Para los amantes del senderismo más cañero y de las alturas, Bogarra guarda un as bajo la manga: el Pico Padrastro. Con sus más de 1.500 metros de altitud, es la cumbre emblemática de la zona.

La subida es exigente, pero coronar su plataforma caliza te otorga unas vistas de 360 grados que abarcan gran parte de la Sierra del Segura y la de Alcaraz. Además, el entorno de Bogarra cuenta con la certificación de Destino Turístico Starlight (especialmente cerca de la Ermita del Cristo de San Felices). Al no tener contaminación lumínica, pasar una noche aquí arriba mirando las estrellas es lo más parecido a flotar en mitad del espacio.

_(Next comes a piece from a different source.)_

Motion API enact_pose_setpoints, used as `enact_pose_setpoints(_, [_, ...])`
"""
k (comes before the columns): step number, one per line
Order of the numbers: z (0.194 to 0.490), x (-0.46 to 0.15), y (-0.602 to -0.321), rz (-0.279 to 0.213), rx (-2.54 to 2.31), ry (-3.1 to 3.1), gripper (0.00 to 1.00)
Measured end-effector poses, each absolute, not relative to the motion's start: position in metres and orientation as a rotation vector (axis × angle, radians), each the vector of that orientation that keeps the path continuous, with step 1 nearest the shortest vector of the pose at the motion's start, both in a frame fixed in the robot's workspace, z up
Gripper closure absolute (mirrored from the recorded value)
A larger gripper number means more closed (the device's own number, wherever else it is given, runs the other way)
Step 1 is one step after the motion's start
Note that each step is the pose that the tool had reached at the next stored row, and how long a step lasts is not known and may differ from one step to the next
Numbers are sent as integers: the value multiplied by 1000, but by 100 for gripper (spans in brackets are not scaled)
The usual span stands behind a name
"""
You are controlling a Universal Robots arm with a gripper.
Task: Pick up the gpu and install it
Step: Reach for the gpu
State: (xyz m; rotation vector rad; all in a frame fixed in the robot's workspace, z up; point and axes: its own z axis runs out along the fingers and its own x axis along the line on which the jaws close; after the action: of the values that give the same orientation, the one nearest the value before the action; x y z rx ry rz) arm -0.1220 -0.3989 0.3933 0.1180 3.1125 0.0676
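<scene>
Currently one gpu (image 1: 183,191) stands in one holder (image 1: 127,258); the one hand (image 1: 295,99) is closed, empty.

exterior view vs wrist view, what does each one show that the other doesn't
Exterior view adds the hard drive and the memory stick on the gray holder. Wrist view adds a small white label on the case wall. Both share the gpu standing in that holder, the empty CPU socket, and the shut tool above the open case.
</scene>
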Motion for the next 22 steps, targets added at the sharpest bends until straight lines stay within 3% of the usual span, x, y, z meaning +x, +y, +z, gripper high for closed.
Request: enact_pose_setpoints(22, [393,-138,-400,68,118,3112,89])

Gastronomía de montaña: El arte de reponer fuerzas

Una jornada de senderismo, escalones y aire puro despierta el apetito del más pintado. En Bogarra se come como se vive: con honestidad, tradición y sin prisas. No te marches sin sentarte en un restaurante local y pedir:

  • Gazpacho Manchego de monte: Un guiso contundente de caza menor (conejo, perdiz) que se sirve sobre la típica torta cenceña y que te resucita al primer bocado.

  • Atascaburras: La receta serrana por excelencia a base de patata, bacalao, ajo, huevo duro y nueces.

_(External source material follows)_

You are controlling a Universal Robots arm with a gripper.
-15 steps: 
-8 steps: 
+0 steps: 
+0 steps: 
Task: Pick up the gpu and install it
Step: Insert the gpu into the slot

  • Cordero Segureño: Asado o a la brasa, es una carne con una jugosidad y un sabor espectaculares gracias a los pastos de la zona.

¿Por qué elegir Bogarra?

Vivimos en un mundo hiperconectado donde a veces cuesta encontrar lugares que conserven su autenticidad intacta. Bogarra es uno de esos reductos. Es un destino que te obliga a bajar el ritmo, a tocar la piedra, a mojarte las manos en el río y a entender que el arte y la naturaleza no son cosas separadas, sino dos lenguajes que aquí aprendieron a hablar a la vez.

Prepara un calzado cómodo con buen agarre, mete una botella de agua en la mochila y déjate seducir por el pueblo que convirtió sus montañas en un museo imperecedero. Te prometo que la Sierra del Segura se te va a quedar grabada en el corazón.